In North America, Wish Upon was released alongside the opening of War for the Planet of the Apes, as well as the wide expansion of The Big Sick, and was projected to gross $8–10 million from 2,100 theaters in its opening weekend. It made $376,000 from Thursday night previews at 1,659 theaters and $2.3 million on its first day. It went on to debut to $5.5 million for its opening weekend, finishing seventh at the box office.

===Critical response===
 Metacritic, which uses a weighted average, assigned the film a score of 32 out of 100, based on 24 critics, indicating "generally unfavorable" reviews. Audiences polled by CinemaScore gave the film an average grade of "C" on an A+ to F scale.

The Observers Simran Hans gave the film 2/5 stars, writing, "Fashioning itself as a teen horror, Wish Upon is far too tame for most actual adolescents". Robbie Collin of The Daily Telegraph wrote, "Wish Upon tries to put a millennial spin on the premise, but fumbles everything it sets out to do so extravagantly, the film itself feels like the result of some kind of diabolical, chimpanzee-fingered pact." He gave it 1/5 stars.
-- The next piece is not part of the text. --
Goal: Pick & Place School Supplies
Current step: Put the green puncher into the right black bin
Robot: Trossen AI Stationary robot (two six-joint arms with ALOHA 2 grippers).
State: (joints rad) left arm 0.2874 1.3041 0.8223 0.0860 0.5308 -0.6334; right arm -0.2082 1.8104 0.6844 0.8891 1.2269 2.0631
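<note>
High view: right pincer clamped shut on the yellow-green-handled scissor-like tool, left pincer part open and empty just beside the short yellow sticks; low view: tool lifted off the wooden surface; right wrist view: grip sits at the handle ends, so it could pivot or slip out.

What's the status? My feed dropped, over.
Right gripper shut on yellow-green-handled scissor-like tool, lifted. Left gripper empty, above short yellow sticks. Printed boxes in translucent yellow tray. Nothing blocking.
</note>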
The Timess Ed Potton also gave it 1/5 stars, writing, "Seldom has a teen protagonist been as annoying as the one in this high-concept high-school horror... Somewhere in here there's a message about the perils of peer pressure and the cruelty of social media, but it's submerged below all the stagey angst and telegraphed peril. By the end you're hoping that Clare gets her just deserts." The Guardian's Benjamin Lee also gave the film 1/5 stars and wrote, "the makers have decided to scrap any vague attempt at originality and lazily smash together two other tried and tested conceits: the double-edged wishes from Wishmaster and the supernatural accident deaths from Final Destination. What's most remarkable about the film is how it's somehow even worse than that sounds."
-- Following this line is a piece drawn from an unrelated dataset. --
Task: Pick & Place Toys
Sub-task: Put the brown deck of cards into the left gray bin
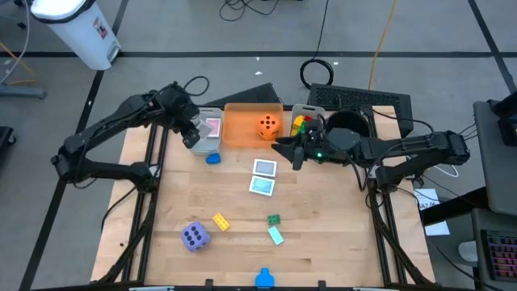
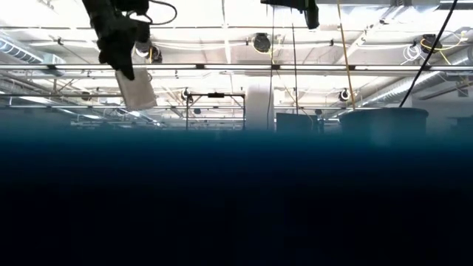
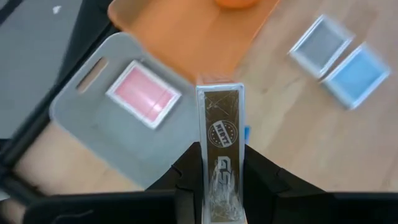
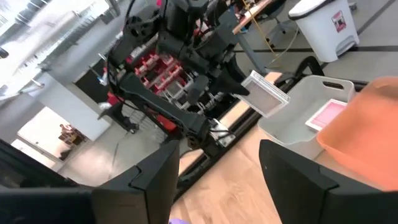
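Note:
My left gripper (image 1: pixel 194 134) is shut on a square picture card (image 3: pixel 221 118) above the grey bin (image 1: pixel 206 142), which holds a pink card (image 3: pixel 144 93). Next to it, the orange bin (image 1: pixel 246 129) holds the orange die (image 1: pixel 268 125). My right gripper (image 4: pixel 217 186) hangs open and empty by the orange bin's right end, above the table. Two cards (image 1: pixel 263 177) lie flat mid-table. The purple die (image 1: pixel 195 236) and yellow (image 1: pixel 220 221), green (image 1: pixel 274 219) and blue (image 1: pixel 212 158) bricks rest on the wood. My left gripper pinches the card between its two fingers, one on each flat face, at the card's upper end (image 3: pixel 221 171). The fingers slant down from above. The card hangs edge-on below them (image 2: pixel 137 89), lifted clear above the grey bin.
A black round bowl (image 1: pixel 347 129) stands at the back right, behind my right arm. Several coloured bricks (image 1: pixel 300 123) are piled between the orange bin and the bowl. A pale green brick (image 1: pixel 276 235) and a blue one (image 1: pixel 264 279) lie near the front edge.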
Andrew Barker of Variety wrote, "By any normal standards, teen horror flick Wish Upon is a pretty bad movie. But its badness is of such a distinct and kooky character that it can't help but exert an inadvertent charm." Emily Yoshida of Vulture called the film "a deeply silly midsummer lark that makes up for the fact that it's about nothing by being incredibly entertaining." The San Francisco Chronicles Peter Hartlaub called it "a summer movie that delivers a lowest-common-denominator good time, and mostly succeeds", and gave it 2/4 stars. Katie Walsh of the Tribune News Service called the film "a spooky teen story that's not particularly heavy on the scares, though its unintentional giggles almost ensure it a spot as a cult movie."

In 2023, Red Letter Media featured the film in a spotlight episode of their series Best of the Worst, highlighting it as a modern masterpiece of "so bad it's good" cinema.